2013 Predictions for Big Data
Over the last few years we’ve seen a frenzy of interest and buzz around the area of Big Data. Beyond the hype, there is a solid base of growing use cases, which are becoming center stage to most businesses. 2011 was the year of awareness. There was a great amount of sharing from the early core developers of the analytic platforms – showing the rest of the world the capabilities of the tools and platforms that had been developed for special purpose high scale analytics. The big names at the core of open source analytics development include Facebook, eBay, Linkedin, Twitter – all blazing the trail with new approaches. These companies brought along with them a new and expanding interest in leveraging the same technologies for commercial interest.
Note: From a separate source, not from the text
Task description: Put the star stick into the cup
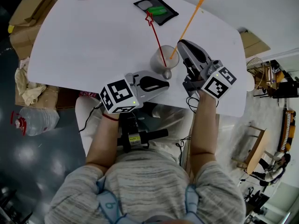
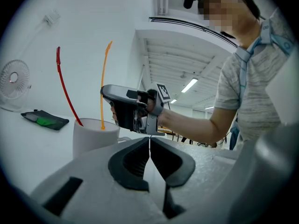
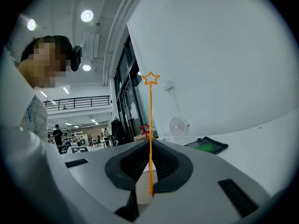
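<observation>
Head view: the cup (image 1: pixel 161 59) stands near the bench's (image 1: pixel 93 41) front edge, with a red stick (image 1: pixel 155 36) and an orange stick (image 1: pixel 189 22) leaning out of it. The right gripper (image 1: pixel 180 44) reaches in from the right and meets the orange stick just above the rim. The left gripper (image 1: pixel 166 73) points at the cup's near side.

Left gripper view: its jaws are pressed together with nothing between them. The cup shows side-on.

Right gripper view: the jaws are clenched on the orange stick. Its star stands upright above them, and its lower end is inside the cup.
</observation>
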A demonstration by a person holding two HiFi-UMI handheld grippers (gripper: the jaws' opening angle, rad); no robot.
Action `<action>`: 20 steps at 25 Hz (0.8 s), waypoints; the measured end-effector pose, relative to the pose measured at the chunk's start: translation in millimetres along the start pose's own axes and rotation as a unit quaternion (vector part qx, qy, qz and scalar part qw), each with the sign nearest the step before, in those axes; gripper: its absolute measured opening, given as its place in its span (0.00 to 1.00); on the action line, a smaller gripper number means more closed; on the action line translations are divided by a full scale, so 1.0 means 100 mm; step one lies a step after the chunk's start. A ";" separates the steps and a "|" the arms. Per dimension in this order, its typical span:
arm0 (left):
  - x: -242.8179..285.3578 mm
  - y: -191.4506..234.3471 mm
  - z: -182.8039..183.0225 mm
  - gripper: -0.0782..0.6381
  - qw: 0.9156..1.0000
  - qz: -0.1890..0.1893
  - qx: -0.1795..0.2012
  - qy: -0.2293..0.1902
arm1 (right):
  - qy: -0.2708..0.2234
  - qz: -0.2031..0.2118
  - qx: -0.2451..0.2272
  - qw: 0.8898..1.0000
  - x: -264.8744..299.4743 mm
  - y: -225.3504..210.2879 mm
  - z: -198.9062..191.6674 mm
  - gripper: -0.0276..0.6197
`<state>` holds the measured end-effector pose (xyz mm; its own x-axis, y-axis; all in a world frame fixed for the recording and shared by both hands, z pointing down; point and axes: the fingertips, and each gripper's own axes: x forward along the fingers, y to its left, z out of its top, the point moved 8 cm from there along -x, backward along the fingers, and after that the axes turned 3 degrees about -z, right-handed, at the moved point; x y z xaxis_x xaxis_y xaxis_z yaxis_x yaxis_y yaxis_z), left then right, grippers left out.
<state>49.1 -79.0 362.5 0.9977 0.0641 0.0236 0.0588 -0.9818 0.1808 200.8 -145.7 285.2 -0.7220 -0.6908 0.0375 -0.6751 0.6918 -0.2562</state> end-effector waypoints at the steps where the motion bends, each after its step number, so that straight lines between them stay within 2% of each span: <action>1: 0.00 0.00 0.00 0.13 1.000 0.000 0.000 0.000 | 0.004 -0.001 -0.002 1.000 0.00 0.01 -0.02 0.07; 12: -0.02 0.00 0.02 0.13 1.000 0.004 0.001 -0.003 | 0.038 -0.019 -0.013 0.999 -0.02 0.02 -0.19 0.07; 16: -0.02 -0.01 0.01 0.13 1.000 0.004 0.002 -0.004 | 0.025 -0.033 -0.010 0.999 -0.05 0.02 -0.17 0.08; 20: -0.02 -0.01 0.01 0.13 1.000 0.005 0.004 -0.005 | -0.012 -0.051 -0.018 0.998 -0.11 0.10 -0.09 0.08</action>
<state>46.8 -78.3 361.5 0.9985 0.0525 0.0152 0.0491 -0.9839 0.1721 200.8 -128.8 291.3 -0.6454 -0.7629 0.0386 -0.7506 0.6239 -0.2178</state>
In 2012, I saw much more activity within core enterprise and business. There are a growing number of enterprises that are already heavily invested in the use cases – but by volume, most customers now have some form of big data proof-of-concept underway. These proof of concepts typically start with a thesis of how competitive advantage can be gained through insight from the data. A proof of concept can quickly validate the theory, and helps sell further investment in the analytics platform, and it snowballs from there.
VMware made awesome progress this year in making vSphere a great platform for big data, with the mission of allowing all varieties of big data storage and analytics frameworks to run on a common virtual infrastructure platform. In support of this, we’ve teamed up with the Hadoop community to validate virtual infrastructure as a differentiated Hadoop platform and make the combination of Hadoop and virtualization better than the sum of its parts. The highlights for this year include:
- Our engineering team showcased performance results of Hadoop running on virtual infrastructure with little or no overhead.
- Through Project Serengeti , we were able to make Hadoop dead-simple to provision and scale, allowing us to deploy a new Hadoop cluster in less than 10 minutes.
- We enabled Hadoop to be elastic so that it can co-exist with other big-data workloads, allowing dynamic grow/shrink of Hadoop nodes in concert with other big-data workloads – ultimately creating elastic Hadoop on demand.
Now onto my predictions of how 2013 will unfold. Drumroll, please!
Prediction #5) We will all know at least one colleague who is bragging about a Petabyte stockpile of new data.
We’re seeing a growing list of new sources of data, most of it being machine generated. It’s estimated that in 2013, we’ll produce 4 Zetabytes (that 4 million petabytes) of new data. Over 80% of that will be unstructured – in the form of files, documents, media, logs, and other types. That will amount to a jaw dropping 1 quintillion new objects.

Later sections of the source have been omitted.